* Work instructions:
All that is needed is every line of the listing below that has "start".

* Supplied information:
########################################

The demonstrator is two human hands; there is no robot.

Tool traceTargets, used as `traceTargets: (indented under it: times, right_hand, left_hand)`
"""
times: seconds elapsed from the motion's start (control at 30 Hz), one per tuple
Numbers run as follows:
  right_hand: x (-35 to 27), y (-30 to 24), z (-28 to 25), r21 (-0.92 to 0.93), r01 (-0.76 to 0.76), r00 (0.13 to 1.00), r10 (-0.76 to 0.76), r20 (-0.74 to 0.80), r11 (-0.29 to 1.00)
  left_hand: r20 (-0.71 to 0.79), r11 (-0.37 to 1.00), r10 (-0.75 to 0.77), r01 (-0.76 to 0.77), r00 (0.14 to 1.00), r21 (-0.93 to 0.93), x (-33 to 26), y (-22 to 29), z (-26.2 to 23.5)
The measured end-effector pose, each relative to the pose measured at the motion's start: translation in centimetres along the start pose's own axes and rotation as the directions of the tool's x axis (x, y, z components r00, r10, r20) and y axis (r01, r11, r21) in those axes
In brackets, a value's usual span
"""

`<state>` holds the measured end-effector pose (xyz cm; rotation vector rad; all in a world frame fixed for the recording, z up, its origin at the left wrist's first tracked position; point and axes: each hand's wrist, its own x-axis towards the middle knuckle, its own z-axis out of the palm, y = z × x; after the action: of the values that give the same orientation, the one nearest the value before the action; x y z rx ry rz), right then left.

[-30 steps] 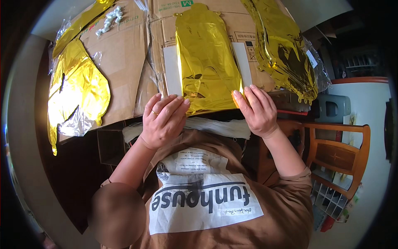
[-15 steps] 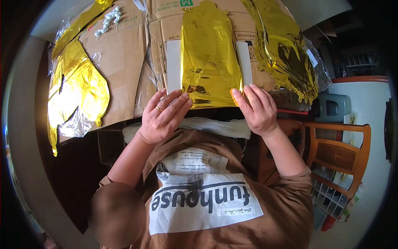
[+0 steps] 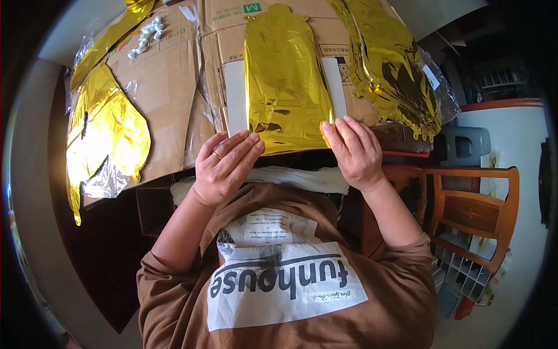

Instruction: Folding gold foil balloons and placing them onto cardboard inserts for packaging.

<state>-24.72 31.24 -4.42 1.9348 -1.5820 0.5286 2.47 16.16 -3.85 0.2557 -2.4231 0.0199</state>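
A gold foil balloon (image 3: 285,64), flat and uninflated, lies over a white board (image 3: 236,96) whose sides show past it. My left hand (image 3: 228,166) rests at the foil's lower left corner, fingers stretched out over its edge, with a ring on one finger. At the lower right corner is my right hand (image 3: 357,154), thumb and fingers close together. A small orange piece (image 3: 325,135) shows along that thumb, apparently held there; its kind is unclear. Between the hands, the foil's shiny lower edge reaches the front of the cardboard.
Cardboard (image 3: 168,110) covers the work surface. More gold foil balloons lie at left (image 3: 110,128) and right (image 3: 395,64). White knotted pieces (image 3: 148,38) sit at the far left. White strands (image 3: 302,179) hang across my lap. A wooden chair (image 3: 471,212) stands at right.
The whole view has shifted slightly, so foil and hands appear a little further left. Both hands keep their places at the foil's lower corners.
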Motion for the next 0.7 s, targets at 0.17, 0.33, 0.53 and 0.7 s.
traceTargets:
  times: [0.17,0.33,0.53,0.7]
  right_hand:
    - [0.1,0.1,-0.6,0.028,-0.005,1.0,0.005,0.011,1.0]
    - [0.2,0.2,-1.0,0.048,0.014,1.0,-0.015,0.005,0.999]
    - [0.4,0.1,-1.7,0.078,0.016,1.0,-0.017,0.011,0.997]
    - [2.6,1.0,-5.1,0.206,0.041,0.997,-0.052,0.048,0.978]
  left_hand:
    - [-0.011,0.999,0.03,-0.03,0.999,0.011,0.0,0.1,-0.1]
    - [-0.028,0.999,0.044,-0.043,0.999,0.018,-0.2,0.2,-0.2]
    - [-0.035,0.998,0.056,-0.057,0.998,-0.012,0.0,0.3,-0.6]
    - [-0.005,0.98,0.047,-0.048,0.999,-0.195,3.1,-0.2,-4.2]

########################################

* Finished exercise:
times: seconds elapsed from the motion's start (control at 30 Hz), one per tuple
The measured end-effector pose, each relative to the pose measured at the motion's start: translation in centimetres along the start pose's own axes and rotation as the directions of the tool's x axis (x, y, z components r00, r10, r20) and y axis (r01, r11, r21) in those axes

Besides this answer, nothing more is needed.